● Problem to solve: Each line in the material below, starting at the one with "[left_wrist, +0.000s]" and ending at the one with "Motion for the", is to be reproduced exactly; no picture is to be copied.

● Data segment:
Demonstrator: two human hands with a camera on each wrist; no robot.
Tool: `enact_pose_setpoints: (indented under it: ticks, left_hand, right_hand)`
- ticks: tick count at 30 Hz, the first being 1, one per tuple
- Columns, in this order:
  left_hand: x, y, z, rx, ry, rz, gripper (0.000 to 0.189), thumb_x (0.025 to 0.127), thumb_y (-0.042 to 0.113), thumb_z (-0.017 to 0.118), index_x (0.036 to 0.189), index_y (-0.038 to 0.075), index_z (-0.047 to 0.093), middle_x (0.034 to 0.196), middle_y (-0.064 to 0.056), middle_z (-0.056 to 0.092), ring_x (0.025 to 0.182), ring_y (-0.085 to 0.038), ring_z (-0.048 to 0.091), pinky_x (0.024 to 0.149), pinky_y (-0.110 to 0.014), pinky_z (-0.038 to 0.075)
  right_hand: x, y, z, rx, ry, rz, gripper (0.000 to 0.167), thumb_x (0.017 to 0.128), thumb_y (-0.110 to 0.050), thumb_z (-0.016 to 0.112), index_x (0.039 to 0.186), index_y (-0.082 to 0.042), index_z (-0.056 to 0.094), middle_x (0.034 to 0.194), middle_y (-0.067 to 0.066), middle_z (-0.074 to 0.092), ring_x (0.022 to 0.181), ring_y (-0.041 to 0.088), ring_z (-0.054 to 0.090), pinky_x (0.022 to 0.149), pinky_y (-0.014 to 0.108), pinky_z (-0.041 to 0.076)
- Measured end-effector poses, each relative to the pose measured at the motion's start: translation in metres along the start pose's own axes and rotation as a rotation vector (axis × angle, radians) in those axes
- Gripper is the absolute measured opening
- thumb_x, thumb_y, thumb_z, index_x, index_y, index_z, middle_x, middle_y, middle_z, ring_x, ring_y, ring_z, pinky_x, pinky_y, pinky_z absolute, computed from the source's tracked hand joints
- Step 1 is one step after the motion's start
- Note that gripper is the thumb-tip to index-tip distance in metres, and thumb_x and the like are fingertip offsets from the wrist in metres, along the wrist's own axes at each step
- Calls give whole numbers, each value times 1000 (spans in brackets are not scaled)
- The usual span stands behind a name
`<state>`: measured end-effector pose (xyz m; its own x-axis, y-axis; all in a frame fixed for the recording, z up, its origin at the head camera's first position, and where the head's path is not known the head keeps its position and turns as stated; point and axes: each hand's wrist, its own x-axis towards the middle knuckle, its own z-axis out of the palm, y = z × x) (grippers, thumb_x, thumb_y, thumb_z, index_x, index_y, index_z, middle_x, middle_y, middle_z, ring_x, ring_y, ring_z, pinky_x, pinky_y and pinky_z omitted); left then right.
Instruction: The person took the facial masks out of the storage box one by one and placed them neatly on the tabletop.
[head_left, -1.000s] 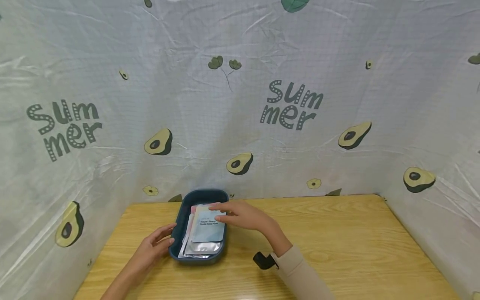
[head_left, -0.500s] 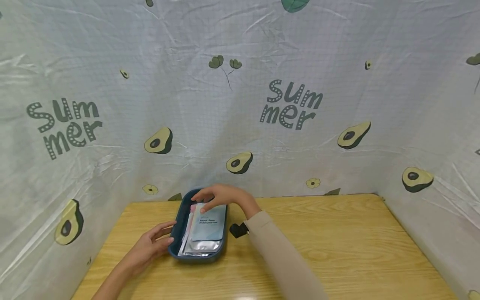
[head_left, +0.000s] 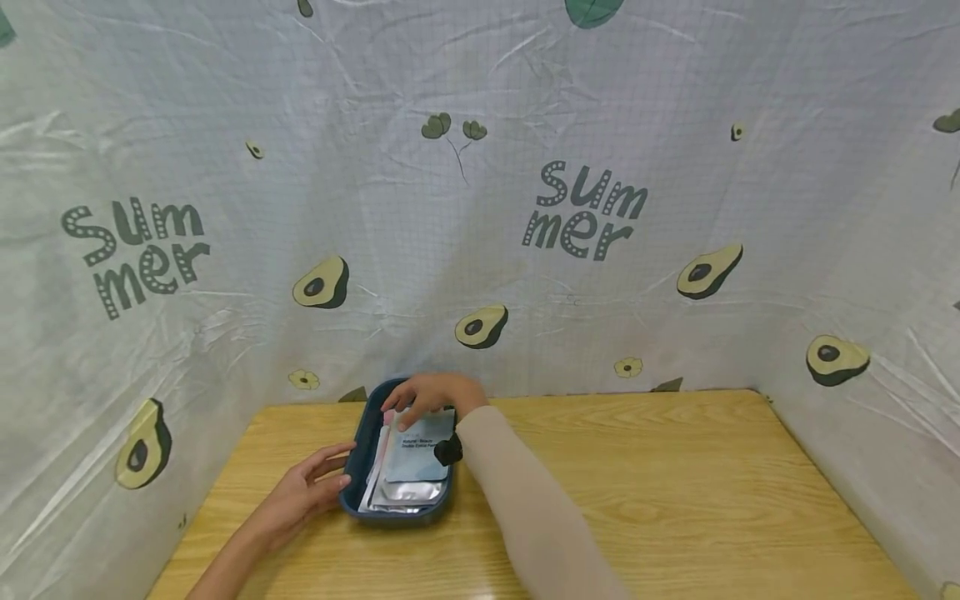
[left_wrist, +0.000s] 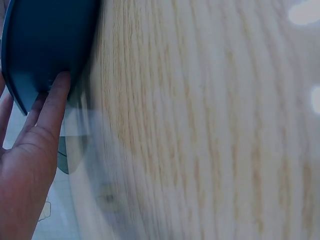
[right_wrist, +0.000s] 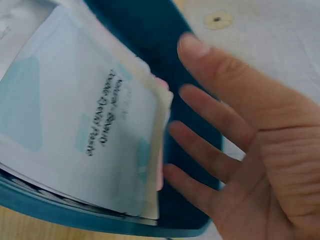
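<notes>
A dark blue rectangular bin (head_left: 363,446) holds a stack of flat packets, the top one a pale blue packet (head_left: 416,467) with dark print. My left hand (head_left: 300,496) touches the bin's left side, its fingers extended along the outer wall, also seen on the bin wall (left_wrist: 47,50) in the left wrist view. Over the far end of the bin my right hand (head_left: 435,395) reaches in with loosely bent, spread fingers. In the right wrist view those fingers (right_wrist: 200,150) point at the packets' edge, with nothing gripped between them and the thumb.
The bin stands at the left rear of a wooden table (head_left: 660,492), close to a white curtain (head_left: 405,250) printed with avocados. A black wrist camera (head_left: 447,451) on the right arm overlaps the bin's right side.
The right hand has moved left from the bin's right rim to its far end, over the top of the packets. The left hand stays at the bin's left side.
</notes>
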<state>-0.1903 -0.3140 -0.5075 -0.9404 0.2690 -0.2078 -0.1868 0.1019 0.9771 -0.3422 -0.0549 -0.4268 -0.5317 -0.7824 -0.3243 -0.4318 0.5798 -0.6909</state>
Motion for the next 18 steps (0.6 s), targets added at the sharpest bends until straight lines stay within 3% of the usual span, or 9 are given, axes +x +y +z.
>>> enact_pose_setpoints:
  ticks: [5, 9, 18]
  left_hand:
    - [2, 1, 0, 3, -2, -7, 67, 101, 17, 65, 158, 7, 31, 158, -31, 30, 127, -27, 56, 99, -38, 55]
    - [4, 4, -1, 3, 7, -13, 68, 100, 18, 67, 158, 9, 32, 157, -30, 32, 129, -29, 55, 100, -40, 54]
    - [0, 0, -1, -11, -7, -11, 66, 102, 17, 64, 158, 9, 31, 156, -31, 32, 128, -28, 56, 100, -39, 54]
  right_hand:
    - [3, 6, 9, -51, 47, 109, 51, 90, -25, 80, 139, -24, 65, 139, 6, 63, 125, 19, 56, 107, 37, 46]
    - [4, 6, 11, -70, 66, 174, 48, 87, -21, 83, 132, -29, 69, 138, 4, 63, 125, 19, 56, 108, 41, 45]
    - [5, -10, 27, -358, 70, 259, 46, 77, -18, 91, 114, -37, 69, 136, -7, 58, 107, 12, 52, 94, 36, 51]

● Response area:
[left_wrist, +0.000s] 
[right_wrist, +0.000s] 
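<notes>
A dark blue rectangular bin (head_left: 363,446) holds a stack of flat packets, the top one a pale blue packet (head_left: 416,467) with dark print. My left hand (head_left: 300,496) touches the bin's left side, its fingers extended along the outer wall, also seen on the bin wall (left_wrist: 47,50) in the left wrist view. Over the far end of the bin my right hand (head_left: 435,395) reaches in with loosely bent, spread fingers. In the right wrist view those fingers (right_wrist: 200,150) point at the packets' edge, with nothing gripped between them and the thumb.
The bin stands at the left rear of a wooden table (head_left: 660,492), close to a white curtain (head_left: 405,250) printed with avocados. A black wrist camera (head_left: 447,451) on the right arm overlaps the bin's right side.
The right hand has moved left from the bin's right rim to its far end, over the top of the packets. The left hand stays at the bin's left side.
</notes>
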<state>-0.1903 -0.3140 -0.5075 -0.9404 0.2690 -0.2078 -0.1868 0.1019 0.9771 -0.3422 -0.0549 -0.4268 -0.5317 -0.7824 -0.3243 -0.4318 0.5798 -0.6909</state>
Motion for the next 18 steps (0.6 s), targets added at the sharpest bends until straight lines stay within 3% of the usual span, or 9 are given, axes +x +y +z.

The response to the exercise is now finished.